Dados do Instituto Nacional de Pesquisas Espaciais (Inpe) apontam que os primeiros sete meses de 2020 foram os que registraram mais queimadas em comparativo ao mesmo período de anos anteriores.

Julho foi o mês em que o Pantanal mais pegou fogo nos últimos 22 anos. Conforme o Inpe, foram registrados 1.684 focos de queimadas. De lá para cá, a situação ficou ainda mais dramática, com a morte de animais e a fumaça chegando ao Sudeste do país.

Além da necessidade de envolvimento direto do Executivo Federal, deputados federais e senadores que participaram da visita concluíram pela necessidade de implantar uma agenda de trabalho para construção de leis federais que possam assegurar o desenvolvimento sustentável do Pantanal.

O Estatuto do Pantanal, segundo Fagundes,será norteador para o agir cooperado e integrado entre os estados de Mato Grosso e Mato Grosso do Sul e conterá diretrizes, visando fomentar a certificação ambiental das atividades sustentáveis desenvolvidas na região da bacia do rio Paraguai.

Jayme Campos (DEM-MT) lembrou que há muito se fala sobre a situação do Pantanal, com foco nos incêndios florestais porém, nada é feito: é sempre conversa de bêbado para delegado, disse, com efeito. Ele também defendeu que a população tradicional do Pantanal seja a principal interlocutoras das decisões a serem tomadas e lembrou que o homem pantaneiro e seus conhecimentos vem sendo desrespeitado há várias décadas.
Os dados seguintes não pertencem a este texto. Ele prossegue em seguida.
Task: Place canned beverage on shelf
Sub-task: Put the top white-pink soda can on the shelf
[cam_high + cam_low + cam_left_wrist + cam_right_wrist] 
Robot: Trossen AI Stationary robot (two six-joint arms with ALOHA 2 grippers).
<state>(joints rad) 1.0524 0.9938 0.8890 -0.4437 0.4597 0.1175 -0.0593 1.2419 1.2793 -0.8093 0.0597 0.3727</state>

Ex-secretário de Meio Ambiente do Estado, o Senador Carlos Favaro (PSD-MT) defendeu um Projeto de Lei de sua autoria para uso de aviões agrícolas no combate aos incêndios o Pantanal. Ele lembrou que o Brasil possui a segunda maior do mundo em aviões dessa modalidade. A exemplo de Fagundes e Campos, criticou o fato de o Brasil ter “virado as costas” ao homem pantaneiro.

Da Bahia, o senador Otto Alencar (PSD-BA) lamentou a situação vivida pelo meio ambiente no Pantanal, mas questão de ressaltar que a culpa pela situação é da falta de manejo.

Dizer que culpa é do clima ou da estiagem é a mesma coisa dizer que a culpa é da estrelas, da lua, frisou.

Alencar lembrou que o Brasil dispõe de um Código Florestal que estabelece a preservação de 20% da área a ser exploração, mas, segundo ele, não é isso que vem acontecendo na região dos incêndios florestais.

Uma das coisas que mais me preocupa, além dos desmatamentos, é com os desmatamentos das matas nas nascentes“, acentuou.

Da audiência participaram os deputados federais Paulo Teixeira (PT-SP) e Rosa Neide (PT-MT), o secretário-chefe da Casa Civil do Estado, Mauro Carvalho, representando o governador Mauro Mendes, o presidente da Assembléia Legislativa de Mato Grosso, Eduardo Botelho; deputados estaduais e representantes da sociedade civil, tais como OAB, representantes de ONGs que atuam no Pantanal e cientistas.